If there’s one excuse that’s almost bulletproof, then it’s this one – no-one can argue with a medical problem.
It’s so versatile that it can be dished out whenever you feel the need: before a ride as one big get-out clause or during the ride as you approach the toughest climb. Just be careful not to overdo it; your friends aren’t going to be too sympathetic when they start questioning how exactly you did it, only to find out that you knocked it while partying the night before.
You’ve just woken up from a pretty heavy night out at the local boozer, feeling a little sluggish and not quite up for the route ahead. Your mates don’t need to know this however, so just tell them you’ve had a week full of hard riding and this is your planned rest day.
It only takes one of them to open Strava though and your story starts to unravel. One look on Instagram and it’s gone, the cover blown as your high-school friends post an embarrassing photo of you from the night before standing on a bar, topless, with a pint in hand.
It’s easy to overdo it at the café stop, weighing yourself down with stodgy cakes and sugary treats – admit it, we’ve all done it. What’s not so easy however is climbing the hills afterwards, your body ruing every last morsel of cake and pastry that you crammed in at the café.

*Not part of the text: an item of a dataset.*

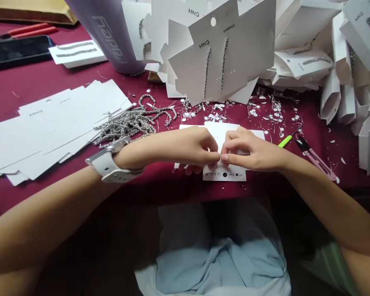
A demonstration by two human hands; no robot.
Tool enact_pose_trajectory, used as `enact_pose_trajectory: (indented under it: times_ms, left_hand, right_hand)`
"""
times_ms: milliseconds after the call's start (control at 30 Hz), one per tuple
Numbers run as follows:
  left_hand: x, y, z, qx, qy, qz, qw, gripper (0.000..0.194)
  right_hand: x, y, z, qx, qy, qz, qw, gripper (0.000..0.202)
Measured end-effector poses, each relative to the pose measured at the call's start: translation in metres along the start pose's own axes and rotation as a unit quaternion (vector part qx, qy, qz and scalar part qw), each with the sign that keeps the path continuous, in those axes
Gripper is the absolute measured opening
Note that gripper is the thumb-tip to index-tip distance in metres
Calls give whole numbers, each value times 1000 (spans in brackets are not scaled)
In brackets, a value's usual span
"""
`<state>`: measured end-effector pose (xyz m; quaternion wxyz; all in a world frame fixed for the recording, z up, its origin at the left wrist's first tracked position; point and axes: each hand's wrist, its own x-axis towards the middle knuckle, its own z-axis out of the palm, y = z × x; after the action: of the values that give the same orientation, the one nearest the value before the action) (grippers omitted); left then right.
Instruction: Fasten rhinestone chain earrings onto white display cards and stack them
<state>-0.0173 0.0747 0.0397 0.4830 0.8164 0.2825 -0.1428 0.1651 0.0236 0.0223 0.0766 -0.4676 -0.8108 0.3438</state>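
A white earring card (224, 167) lies unfolded near the table's front edge, with small black print along its lower flap. My left hand (199, 150) bends over its left half, thumb and forefinger pinched together and the other fingers curled at the card's edge. From the other side my right hand (249, 150) rests on the card, its thumb and forefinger closed beside my left fingertips. Whatever lies between the fingertips is too small and covered to make out. Beyond my left wrist is a tangled pile of silvery rhinestone chain earrings (123, 125).
Flat white cards (43, 123) are stacked at left. Finished earring cards (225, 61) lean behind, near a purple tumbler (111, 37). White folded boxes (345, 90) crowd the right. Pink-handled snips (317, 160) and a yellow-green tool (285, 141) lie beside my right hand; paper scraps (276, 111) litter the cloth.
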Motion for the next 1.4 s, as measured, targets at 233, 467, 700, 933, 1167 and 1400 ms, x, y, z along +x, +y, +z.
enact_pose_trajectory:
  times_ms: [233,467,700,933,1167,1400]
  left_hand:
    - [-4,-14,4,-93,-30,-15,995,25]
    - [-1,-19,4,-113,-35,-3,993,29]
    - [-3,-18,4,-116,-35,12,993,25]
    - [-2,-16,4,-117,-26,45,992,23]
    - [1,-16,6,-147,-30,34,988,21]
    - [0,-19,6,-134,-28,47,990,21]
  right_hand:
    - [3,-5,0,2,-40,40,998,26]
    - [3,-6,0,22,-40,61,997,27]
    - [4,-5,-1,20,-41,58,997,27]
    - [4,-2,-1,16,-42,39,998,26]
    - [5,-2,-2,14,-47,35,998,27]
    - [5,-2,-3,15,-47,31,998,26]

If you’re struggling to keep up with the rest of the group, you’ll want to start feigning digestive distress early – perhaps even before you’ve left the café. By the time you reach the climb, your friends might be so sympathetic that they even start to give you a push.

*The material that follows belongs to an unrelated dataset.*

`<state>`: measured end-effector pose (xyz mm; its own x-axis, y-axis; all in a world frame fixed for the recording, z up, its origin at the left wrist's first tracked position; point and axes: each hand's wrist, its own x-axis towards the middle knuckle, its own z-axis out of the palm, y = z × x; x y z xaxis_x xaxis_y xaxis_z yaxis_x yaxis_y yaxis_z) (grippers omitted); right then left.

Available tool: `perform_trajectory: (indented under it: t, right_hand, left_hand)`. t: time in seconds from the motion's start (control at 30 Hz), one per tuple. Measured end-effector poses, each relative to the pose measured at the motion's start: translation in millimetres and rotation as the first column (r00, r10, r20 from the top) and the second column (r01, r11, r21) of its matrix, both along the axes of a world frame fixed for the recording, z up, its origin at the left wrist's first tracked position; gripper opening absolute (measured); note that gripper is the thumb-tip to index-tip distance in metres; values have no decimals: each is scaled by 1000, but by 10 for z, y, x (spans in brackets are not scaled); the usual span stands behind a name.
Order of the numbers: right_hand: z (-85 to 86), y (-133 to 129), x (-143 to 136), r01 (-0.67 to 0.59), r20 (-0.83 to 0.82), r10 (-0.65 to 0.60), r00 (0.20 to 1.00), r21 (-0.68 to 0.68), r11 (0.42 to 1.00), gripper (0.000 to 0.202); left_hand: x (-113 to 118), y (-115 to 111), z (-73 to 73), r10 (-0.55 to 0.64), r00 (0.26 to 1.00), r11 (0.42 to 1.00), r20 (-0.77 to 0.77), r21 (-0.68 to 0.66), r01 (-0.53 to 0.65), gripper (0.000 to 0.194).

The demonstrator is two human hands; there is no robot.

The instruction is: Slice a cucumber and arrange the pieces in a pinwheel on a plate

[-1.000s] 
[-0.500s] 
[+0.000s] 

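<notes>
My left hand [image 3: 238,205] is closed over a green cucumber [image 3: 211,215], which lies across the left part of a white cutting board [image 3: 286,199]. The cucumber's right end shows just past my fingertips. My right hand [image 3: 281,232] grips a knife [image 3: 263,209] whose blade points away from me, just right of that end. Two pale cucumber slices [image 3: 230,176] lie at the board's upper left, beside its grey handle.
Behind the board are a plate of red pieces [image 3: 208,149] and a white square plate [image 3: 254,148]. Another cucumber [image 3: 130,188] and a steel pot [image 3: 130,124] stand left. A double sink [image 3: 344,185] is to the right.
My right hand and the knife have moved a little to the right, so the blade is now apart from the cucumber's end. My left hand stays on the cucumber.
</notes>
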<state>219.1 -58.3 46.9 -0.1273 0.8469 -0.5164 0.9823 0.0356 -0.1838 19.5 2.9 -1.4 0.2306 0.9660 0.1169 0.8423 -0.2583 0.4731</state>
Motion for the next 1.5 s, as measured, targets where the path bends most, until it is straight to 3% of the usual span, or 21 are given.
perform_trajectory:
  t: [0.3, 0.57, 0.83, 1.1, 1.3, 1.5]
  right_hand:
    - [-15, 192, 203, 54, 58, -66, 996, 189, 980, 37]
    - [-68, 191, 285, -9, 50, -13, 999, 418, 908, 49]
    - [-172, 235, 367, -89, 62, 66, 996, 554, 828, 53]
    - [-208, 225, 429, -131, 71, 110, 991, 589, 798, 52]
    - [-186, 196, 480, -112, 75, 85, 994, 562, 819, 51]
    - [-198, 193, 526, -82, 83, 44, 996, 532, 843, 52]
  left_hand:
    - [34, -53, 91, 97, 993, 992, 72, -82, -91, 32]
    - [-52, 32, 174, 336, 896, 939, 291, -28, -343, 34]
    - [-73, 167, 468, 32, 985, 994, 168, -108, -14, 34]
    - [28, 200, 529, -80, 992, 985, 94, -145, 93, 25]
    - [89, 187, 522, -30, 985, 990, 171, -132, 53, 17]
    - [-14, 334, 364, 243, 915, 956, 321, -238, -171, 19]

You’ve reached the top of a climb, exhausted and completely out of breath, only to find that your entire group is already there, tapping their wrists and asking where you’ve been.
You could be honest and admit to poor form, but then again, you’re a cyclist and there’s no such thing as poor form, just troublesome equipment. Instead, why not pull this photo excuse out of the bag; it’s certainly believable, as long as you haven’t just climbed a featureless A road.
This is one excuse we’ve all used at one point or another, biding our time on the morning of the group ride before another member messages us directly:
“Are you coming along today? We haven’t seen you post anything in the group chat.”
“Oh sorry, I didn’t see the message, I’ve just booked in at Pampered Pooches and my appointment is in an hour…”
‘Ah well, there’s always next week’ you tell yourself as you put your feet up, dive into a bag of crisps and throw on a re-run of the 2009 Tour of Flanders, wondering all the while what it would be like if you actually had a dog.
There are two reasons why a lot of riders are choosing to go electronic over mechanical these days. The obvious is smoother shifting, but can you guess the second?
Yes, with electronic shifting you’ve got yet another failsafe to fall back on just in case you’ve run out of other excuses. It’s an expensive choice, but one that not many can argue with.
If you’re ever struggling up a climb or can’t quite hold onto the wheel in front, just stop, take a breather, munch a chocolate bar and slow your heart rate right down. Then cruise to the top of the climb, fresh-faced and whistling; your friends will soon look at you all puzzled and ask where you’ve been.
Simply reply with an, “Oh, I turned left at the junction and did the climb over there first before realising you all headed up here, my bad – race you to the next one?”
They’ll quickly turn down your challenge, fearing that you’re some sort of future Grand Tour contender.
If you’re all out of excuses and you know you’re running late to the meeting point, this is the perfect one to pull out of your locker. It’s impossible for you to be late if you’re already at a meeting point, right? Granted, it might not be the right one but it’s a meeting point none the less.
Just phone your ever-reliable and on-time friend and ask, “Where are you guys? I’ve been at the meeting point for the past half hour!” They’ll tell you where the actual meeting point is as you step out of your front door, the group none the wiser to the fact that your meeting point was in fact your front porch.